**What is being asked**
Copy out, unchanged, every line from the start of the records to the line that contains "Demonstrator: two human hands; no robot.", and stop there.

-- -- --

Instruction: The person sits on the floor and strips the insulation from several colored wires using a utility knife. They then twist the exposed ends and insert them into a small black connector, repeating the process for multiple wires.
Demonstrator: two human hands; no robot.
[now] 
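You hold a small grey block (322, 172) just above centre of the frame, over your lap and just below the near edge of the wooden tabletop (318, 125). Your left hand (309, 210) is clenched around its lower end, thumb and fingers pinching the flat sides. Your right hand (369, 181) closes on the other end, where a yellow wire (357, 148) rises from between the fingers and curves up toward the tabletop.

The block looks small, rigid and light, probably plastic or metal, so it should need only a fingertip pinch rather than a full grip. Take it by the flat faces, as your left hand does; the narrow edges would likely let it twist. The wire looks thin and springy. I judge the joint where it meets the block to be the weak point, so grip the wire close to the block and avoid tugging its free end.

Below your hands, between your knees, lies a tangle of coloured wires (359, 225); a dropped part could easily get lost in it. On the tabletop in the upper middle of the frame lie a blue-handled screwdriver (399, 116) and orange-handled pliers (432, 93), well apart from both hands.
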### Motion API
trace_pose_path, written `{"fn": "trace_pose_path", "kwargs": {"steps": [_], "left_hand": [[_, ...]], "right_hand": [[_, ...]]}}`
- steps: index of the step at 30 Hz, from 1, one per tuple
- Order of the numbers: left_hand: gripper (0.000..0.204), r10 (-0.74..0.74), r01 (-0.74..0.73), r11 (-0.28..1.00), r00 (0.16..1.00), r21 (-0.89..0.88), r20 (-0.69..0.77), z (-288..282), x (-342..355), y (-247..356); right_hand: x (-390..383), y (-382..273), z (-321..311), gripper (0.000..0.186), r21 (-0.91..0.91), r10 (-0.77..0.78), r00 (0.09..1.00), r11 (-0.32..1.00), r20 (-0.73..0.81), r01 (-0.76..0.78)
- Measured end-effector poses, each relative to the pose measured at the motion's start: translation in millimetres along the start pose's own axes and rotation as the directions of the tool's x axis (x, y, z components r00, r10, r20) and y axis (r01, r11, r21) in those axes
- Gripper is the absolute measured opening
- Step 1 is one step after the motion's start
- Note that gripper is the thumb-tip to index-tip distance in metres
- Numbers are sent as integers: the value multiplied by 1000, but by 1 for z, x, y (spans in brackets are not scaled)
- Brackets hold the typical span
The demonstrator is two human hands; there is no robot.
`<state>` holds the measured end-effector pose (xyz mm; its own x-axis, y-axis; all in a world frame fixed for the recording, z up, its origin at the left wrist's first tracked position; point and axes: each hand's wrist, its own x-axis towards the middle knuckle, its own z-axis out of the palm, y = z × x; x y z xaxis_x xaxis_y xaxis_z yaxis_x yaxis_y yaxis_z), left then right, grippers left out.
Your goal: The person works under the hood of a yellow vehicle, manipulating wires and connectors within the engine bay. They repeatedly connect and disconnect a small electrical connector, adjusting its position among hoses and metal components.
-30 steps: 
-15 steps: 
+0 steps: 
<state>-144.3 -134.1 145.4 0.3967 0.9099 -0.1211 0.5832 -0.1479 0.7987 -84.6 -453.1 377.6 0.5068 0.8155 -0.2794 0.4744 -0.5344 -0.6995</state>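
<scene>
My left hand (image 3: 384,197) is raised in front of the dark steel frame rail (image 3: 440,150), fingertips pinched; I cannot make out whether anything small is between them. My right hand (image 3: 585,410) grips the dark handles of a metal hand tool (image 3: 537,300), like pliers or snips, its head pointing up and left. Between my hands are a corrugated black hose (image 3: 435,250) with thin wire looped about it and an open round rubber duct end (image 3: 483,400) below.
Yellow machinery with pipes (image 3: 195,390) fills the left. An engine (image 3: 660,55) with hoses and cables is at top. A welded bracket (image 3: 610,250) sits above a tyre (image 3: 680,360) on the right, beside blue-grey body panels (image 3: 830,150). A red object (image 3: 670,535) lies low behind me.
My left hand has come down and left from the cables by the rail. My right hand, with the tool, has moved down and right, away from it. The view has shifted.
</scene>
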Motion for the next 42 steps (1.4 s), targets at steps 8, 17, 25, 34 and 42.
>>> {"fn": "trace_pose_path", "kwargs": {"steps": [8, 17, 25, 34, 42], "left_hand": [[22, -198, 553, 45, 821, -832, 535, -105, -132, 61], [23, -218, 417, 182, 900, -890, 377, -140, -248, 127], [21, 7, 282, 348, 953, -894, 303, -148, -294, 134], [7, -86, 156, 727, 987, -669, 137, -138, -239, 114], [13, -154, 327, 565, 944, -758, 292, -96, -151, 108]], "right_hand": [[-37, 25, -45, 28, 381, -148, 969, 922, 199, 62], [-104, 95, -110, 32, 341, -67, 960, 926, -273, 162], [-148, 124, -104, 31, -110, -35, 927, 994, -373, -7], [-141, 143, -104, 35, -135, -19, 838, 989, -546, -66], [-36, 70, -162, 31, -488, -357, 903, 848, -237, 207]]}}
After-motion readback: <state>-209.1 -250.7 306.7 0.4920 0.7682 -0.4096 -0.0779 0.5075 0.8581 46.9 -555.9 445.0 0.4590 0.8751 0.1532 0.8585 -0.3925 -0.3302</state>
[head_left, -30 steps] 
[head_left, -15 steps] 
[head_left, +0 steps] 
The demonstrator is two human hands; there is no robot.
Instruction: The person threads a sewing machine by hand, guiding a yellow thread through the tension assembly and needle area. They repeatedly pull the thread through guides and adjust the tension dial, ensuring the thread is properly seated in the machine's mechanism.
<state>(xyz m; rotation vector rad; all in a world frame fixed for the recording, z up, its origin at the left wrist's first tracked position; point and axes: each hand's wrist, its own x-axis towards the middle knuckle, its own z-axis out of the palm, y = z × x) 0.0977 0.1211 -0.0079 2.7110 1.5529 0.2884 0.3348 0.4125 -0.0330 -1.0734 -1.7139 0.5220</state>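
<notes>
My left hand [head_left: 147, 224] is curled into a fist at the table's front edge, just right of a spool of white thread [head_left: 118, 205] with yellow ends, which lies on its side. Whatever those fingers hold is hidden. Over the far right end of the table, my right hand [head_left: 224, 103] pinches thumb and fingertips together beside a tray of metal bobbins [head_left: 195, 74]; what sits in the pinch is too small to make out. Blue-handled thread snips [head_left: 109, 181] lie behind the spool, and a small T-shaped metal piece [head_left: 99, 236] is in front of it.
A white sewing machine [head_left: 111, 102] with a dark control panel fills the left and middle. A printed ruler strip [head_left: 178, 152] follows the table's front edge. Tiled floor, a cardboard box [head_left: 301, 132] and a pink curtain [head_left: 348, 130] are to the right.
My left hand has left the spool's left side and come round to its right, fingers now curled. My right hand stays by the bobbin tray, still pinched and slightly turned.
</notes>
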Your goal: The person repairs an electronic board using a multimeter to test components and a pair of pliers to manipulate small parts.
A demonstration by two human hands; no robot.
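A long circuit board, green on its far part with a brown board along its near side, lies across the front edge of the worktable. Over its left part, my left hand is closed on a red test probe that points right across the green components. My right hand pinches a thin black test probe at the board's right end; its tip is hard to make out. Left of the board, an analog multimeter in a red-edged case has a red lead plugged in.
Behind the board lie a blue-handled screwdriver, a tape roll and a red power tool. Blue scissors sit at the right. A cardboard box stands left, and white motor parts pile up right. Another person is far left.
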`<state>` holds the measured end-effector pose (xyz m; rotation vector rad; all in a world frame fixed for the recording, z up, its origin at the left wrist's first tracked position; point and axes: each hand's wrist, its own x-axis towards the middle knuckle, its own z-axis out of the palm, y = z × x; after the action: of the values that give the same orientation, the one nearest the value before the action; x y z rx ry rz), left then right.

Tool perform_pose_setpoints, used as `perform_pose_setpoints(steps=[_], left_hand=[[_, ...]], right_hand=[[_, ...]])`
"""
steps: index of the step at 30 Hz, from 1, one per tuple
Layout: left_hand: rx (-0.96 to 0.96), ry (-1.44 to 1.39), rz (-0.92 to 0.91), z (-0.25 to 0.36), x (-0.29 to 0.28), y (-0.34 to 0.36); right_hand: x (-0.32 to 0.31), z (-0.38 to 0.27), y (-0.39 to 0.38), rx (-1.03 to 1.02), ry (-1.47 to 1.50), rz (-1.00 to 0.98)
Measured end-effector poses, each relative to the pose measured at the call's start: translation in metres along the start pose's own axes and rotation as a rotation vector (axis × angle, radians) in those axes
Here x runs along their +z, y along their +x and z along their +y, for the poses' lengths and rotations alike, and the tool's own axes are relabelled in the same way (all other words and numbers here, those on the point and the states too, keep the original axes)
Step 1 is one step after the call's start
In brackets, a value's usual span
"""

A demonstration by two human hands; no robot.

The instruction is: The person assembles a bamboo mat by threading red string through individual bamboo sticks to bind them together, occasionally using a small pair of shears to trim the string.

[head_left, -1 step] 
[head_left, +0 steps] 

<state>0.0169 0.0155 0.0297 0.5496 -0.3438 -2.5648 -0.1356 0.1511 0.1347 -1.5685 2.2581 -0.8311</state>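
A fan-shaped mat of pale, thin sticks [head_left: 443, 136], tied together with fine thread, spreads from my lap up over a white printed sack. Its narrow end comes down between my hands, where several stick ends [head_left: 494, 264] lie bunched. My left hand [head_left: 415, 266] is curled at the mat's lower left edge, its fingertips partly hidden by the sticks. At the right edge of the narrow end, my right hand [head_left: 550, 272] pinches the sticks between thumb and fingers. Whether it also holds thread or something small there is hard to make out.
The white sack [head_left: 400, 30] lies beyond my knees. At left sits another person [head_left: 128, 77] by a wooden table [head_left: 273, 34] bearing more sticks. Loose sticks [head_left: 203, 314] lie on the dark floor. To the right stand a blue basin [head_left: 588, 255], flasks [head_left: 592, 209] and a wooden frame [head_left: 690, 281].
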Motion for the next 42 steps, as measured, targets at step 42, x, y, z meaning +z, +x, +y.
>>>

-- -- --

**Exercise output**
Instruction: The person sits on the floor and strips the insulation from several colored wires using a utility knife. They then twist the exposed ends and insert them into a small black connector, repeating the process for multiple wires.
Demonstrator: two human hands; no robot.

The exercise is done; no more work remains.